- **What you have to do**
Below is some data. Retype exactly the lines starting at the one with "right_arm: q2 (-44" and ending at the one with "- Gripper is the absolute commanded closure".
━━━━━━━━━━━━━━━━━━━━
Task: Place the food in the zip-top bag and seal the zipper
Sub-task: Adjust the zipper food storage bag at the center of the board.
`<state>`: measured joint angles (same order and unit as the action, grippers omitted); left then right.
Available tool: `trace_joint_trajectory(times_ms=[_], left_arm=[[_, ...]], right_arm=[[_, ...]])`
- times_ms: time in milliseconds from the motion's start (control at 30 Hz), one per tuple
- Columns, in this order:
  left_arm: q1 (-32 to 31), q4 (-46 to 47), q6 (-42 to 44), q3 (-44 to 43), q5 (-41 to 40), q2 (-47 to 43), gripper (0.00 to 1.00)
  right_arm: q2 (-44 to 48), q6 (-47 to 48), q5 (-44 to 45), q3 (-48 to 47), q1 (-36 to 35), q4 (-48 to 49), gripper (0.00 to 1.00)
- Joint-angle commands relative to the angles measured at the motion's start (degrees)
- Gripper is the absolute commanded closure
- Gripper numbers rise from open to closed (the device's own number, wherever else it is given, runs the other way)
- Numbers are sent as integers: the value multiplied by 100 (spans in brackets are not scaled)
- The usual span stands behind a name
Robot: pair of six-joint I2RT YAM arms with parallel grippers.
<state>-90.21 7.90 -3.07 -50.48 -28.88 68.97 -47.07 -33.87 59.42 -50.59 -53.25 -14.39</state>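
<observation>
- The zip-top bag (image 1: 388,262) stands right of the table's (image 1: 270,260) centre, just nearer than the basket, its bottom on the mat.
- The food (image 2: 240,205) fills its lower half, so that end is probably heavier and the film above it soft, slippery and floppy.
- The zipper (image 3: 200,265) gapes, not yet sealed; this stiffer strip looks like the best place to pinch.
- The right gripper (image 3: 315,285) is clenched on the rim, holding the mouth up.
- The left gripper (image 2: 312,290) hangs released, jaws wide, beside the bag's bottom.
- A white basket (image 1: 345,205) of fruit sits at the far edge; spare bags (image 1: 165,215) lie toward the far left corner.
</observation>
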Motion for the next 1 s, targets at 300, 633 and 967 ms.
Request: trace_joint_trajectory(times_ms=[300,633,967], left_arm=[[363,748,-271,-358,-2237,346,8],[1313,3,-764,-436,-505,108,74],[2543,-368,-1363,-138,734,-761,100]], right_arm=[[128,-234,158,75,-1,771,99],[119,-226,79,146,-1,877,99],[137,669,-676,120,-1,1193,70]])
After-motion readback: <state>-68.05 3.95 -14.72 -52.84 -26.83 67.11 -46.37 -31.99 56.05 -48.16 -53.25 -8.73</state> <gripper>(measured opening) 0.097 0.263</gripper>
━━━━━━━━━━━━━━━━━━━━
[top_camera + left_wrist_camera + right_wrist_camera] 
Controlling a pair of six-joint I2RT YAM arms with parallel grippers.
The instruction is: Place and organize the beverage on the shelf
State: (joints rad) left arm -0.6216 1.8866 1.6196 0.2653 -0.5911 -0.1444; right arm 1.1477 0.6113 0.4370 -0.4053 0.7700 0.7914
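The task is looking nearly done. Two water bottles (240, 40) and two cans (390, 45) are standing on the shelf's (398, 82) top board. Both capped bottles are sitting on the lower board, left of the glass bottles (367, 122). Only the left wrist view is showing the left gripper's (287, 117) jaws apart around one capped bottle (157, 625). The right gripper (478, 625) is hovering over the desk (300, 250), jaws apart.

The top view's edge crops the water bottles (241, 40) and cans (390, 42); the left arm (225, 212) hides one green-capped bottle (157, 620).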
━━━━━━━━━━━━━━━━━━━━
- **Exercise result**
  right_arm: q2 (-44 to 48), q6 (-47 to 48), q5 (-44 to 45), q3 (-48 to 47), q1 (-36 to 35), q4 (-48 to 49), gripper (0.00 to 1.00)
- Joint-angle commands relative to the angles measured at the motion's start (degrees)
- Gripper is the absolute commanded closure

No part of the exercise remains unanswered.